Алексей подвинулся ближе, его ладонь легко застыла на груди Данила, прямо над сердцем, как будто мог удержать этот орган от распада:
— Он не решил уйти, потому что ты не убедил. Он сам носил свои демоны. Ты — не его приговор. Ты — сын, которого он любил по‑своему, с ошибками и слабостями. Он бы не хотел, чтобы ты разрушился, взяв на себя его выбор.
Слова текли медленно, льняной тканью, но в них была искренность, которая не давала скрыться. Данил почувствовал, как в горле застревает ком, и на глазах выступили слёзы — не те, что заранее разложены от горя, а неожиданные, крупные, как град. Он не умел принимать утешение легко; всё казалось слишком просто, чтобы быть правдой, и в то же время — слишком редким, чтобы не быть спасительным.
— Что если мне просто хочется исчезнуть? — выдохнул он, и слова были почти исповедью. — Что если я устал от звона воспоминаний, от вечного «а если»?

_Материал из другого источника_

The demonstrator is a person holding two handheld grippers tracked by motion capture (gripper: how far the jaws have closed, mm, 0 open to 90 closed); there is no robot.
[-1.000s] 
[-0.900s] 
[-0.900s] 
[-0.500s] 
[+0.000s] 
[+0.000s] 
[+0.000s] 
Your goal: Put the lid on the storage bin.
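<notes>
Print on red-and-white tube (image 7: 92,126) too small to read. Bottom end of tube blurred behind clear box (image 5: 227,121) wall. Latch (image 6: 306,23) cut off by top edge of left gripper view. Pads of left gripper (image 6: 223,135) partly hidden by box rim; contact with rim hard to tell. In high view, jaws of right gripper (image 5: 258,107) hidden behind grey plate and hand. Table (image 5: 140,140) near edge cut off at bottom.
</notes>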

Алексей не отстранился. Он аккуратно взял лицо Данила в обе руки, губами коснулся лба, и его голос стал ещё тише:
— Тогда не исчезай — дай мне держать тебя. Я боюсь потерять не только тебя, но и ту часть себя, что теперь привязана к тебе. Если тебе кажется, что ты — якорь, позволь мне быть твоим парусом: я буду тянуть, если нужно. Но ты не обязан тащить всех в одиночку.
В их взглядах шевелилось столько невыраженного: обвинения, прощения, страхи, надежда. Данил вдруг рассмеялся — хрипло, оттого что печаль смешалась с облегчением:
— Ты звучишь как проповедник.
— Я — просто человек, который не готов сдаваться, — улыбнулся Алексей, и в улыбке этой была стальная тень решимости. — Давай договоримся: если тебе будет плохо, ты позовёшь. Если я сорвусь — напомнишь мне об этом и вернёшь. Мы будем чередовать слёзы и тишину, и шаги, и просто сидеть молча, пока не вспомним, как дышать вместе.

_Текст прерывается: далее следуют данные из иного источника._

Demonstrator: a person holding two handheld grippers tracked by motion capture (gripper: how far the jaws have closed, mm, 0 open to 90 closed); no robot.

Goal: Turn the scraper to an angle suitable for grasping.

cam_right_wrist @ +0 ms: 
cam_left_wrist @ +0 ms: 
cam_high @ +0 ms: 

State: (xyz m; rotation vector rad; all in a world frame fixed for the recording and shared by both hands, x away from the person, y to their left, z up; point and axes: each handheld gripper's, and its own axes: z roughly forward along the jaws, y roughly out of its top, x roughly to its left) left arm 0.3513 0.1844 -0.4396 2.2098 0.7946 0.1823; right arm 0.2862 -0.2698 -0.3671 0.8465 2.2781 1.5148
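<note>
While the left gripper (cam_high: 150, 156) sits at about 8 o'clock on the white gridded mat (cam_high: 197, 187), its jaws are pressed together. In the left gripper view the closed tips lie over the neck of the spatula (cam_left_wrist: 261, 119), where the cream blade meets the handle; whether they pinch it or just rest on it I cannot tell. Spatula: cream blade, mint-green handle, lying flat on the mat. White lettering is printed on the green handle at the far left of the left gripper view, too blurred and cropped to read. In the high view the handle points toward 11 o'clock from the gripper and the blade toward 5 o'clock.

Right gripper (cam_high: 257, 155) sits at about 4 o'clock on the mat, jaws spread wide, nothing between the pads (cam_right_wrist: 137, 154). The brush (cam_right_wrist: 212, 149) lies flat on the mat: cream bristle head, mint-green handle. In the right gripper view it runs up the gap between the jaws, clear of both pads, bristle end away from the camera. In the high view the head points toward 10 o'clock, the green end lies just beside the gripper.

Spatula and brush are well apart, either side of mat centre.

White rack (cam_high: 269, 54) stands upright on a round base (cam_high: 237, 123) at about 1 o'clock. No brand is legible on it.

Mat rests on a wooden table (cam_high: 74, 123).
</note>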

Данил опёрся руками о горячий металл перил, закрывая глаза. Внутри что‑то тихо отозвалось — не исцеление, но обещание, маркер, по которому можно было ориентироваться в грядущей пустыне. Он не знал, хватит ли сил, но знал одно: в этом мире, где всё рушилось, рядом был ещё кто‑то, кто не позволил ему упасть окончательно.
— Хорошо, — шепнул он наконец.
Алексей кивнул, уткнулся лбом в его висок.

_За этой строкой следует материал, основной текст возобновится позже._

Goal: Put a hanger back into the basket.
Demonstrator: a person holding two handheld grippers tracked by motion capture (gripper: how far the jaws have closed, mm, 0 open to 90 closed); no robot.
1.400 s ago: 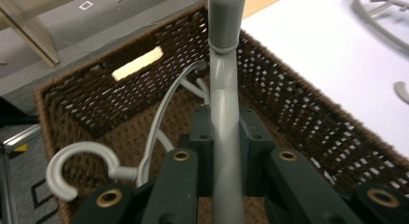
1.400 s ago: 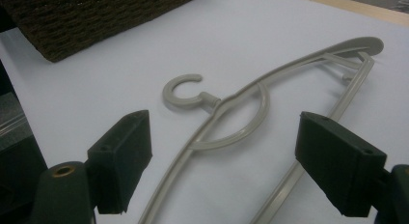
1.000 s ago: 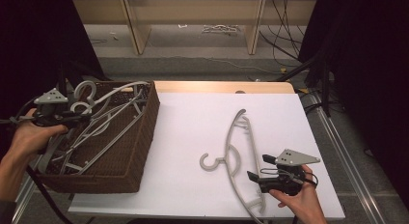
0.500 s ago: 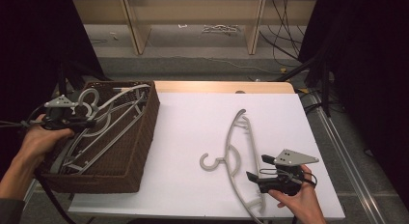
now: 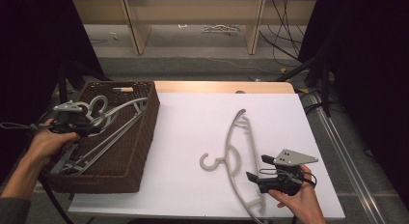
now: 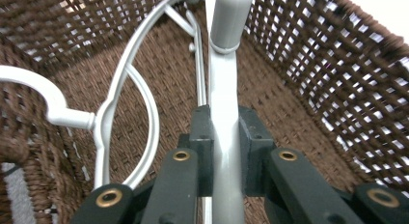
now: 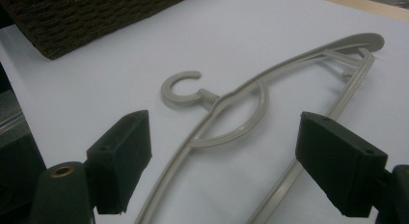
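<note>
Clamped tight, the jaws of the left gripper (image 6: 225, 151) pinch the flat bar of a pale grey hanger (image 6: 224, 84) and hold it inside the brown wicker basket (image 5: 144, 137) at the left edge of the table (image 5: 193, 113). Seen from the high view, that gripper (image 5: 79, 123) sits low among the hangers already lying in the basket (image 5: 103, 137), the held hanger's hook (image 5: 99, 104) curling up near the basket's far wall. How many hangers lie there cannot be counted; they overlap in a loose tangle.

Across the white tabletop, one more grey hanger (image 5: 236, 156) lies flat, well apart from the basket, its hook (image 5: 210, 162) pointing toward the person's left. The right gripper (image 5: 258, 171) rests at that hanger's near end, and in its own view its jaws stand wide apart, one pad (image 7: 120, 156) on either side of the hanger's two bars (image 7: 212, 137), neither pad pressing on them.

By the look of it, the tidying is close to done: several hangers are in the basket, one is being set down there but not yet let go, and only the last one on the table is left to be gripped, carried over and dropped in. No other loose hanger shows on the table.
</note>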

И в этой тишине, посреди палящего дня, на жарком балконе, где солнце беспощадно освещало их недостатки, они стояли втроём с потёртым прошлым: один — обвиняющий, другой — держащий, и город внизу, живущий как ни в чём не бывало. Именно это присутствие, грубое и реальное, было сейчас важнее любых ответов.